What this task involves. Each line of the data should be transcribed exactly as given.

Records to process.
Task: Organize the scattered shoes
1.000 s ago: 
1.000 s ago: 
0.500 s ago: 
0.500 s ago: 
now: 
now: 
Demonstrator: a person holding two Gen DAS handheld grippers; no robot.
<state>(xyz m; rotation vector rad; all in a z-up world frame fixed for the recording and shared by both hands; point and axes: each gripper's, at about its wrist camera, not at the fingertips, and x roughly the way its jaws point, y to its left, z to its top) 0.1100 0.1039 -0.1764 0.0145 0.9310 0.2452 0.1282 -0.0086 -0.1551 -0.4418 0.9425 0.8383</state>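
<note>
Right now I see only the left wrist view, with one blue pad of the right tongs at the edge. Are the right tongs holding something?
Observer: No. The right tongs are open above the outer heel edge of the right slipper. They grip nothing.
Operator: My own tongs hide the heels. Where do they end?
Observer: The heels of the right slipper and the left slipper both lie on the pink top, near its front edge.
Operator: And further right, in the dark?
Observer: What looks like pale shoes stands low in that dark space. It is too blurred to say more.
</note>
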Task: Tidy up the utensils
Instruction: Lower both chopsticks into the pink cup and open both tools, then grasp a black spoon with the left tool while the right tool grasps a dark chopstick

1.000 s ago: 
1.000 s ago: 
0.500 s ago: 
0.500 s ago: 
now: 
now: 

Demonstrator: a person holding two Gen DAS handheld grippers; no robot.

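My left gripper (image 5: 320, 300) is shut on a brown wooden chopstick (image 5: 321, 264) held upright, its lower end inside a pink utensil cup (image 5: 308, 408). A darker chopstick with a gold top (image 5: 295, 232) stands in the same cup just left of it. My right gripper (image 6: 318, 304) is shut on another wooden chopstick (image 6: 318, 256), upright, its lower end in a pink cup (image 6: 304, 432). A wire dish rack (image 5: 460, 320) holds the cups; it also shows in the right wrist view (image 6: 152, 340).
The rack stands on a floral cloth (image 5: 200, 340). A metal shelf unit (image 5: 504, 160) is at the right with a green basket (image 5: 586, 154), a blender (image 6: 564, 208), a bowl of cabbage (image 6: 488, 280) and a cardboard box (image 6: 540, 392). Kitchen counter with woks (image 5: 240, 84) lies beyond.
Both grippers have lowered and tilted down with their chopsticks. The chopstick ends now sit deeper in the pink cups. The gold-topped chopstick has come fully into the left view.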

Written solution.
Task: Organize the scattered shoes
1.000 s ago: 
1.000 s ago: 
0.500 s ago: 
0.500 s ago: 
now: 
now: 
Demonstrator: a person holding two Gen DAS handheld grippers; no robot.
<state>(xyz m; rotation vector rad; all in a z-up world frame fixed for the recording and shared by both hands; point and axes: each gripper's, at about its wrist camera, not at the fingertips, and x roughly the way its jaws point, y to its left, z to its top) 0.1100 0.1039 -0.1764 0.0145 0.9310 0.2452 0.1282 -0.0086 -0.1551 -0.4418 0.9425 0.8383</state>
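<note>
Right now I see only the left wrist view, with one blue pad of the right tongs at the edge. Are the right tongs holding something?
Observer: No. The right tongs are open above the outer heel edge of the right slipper. They grip nothing.
Operator: My own tongs hide the heels. Where do they end?
Observer: The heels of the right slipper and the left slipper both lie on the pink top, near its front edge.
Operator: And further right, in the dark?
Observer: What looks like pale shoes stands low in that dark space. It is too blurred to say more.
</note>
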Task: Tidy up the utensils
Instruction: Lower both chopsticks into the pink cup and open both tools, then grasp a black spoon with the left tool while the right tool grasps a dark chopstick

1.000 s ago: 
1.000 s ago: 
0.500 s ago: 
0.500 s ago: 
now: 
now: 

Demonstrator: a person holding two Gen DAS handheld grippers; no robot.

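My left gripper (image 5: 320, 300) is shut on a brown wooden chopstick (image 5: 321, 264) held upright, its lower end inside a pink utensil cup (image 5: 308, 408). A darker chopstick with a gold top (image 5: 295, 232) stands in the same cup just left of it. My right gripper (image 6: 318, 304) is shut on another wooden chopstick (image 6: 318, 256), upright, its lower end in a pink cup (image 6: 304, 432). A wire dish rack (image 5: 460, 320) holds the cups; it also shows in the right wrist view (image 6: 152, 340).
The rack stands on a floral cloth (image 5: 200, 340). A metal shelf unit (image 5: 504, 160) is at the right with a green basket (image 5: 586, 154), a blender (image 6: 564, 208), a bowl of cabbage (image 6: 488, 280) and a cardboard box (image 6: 540, 392). Kitchen counter with woks (image 5: 240, 84) lies beyond.
Both grippers have lowered and tilted down with their chopsticks. The chopstick ends now sit deeper in the pink cups. The gold-topped chopstick has come fully into the left view.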

That finishes the exercise.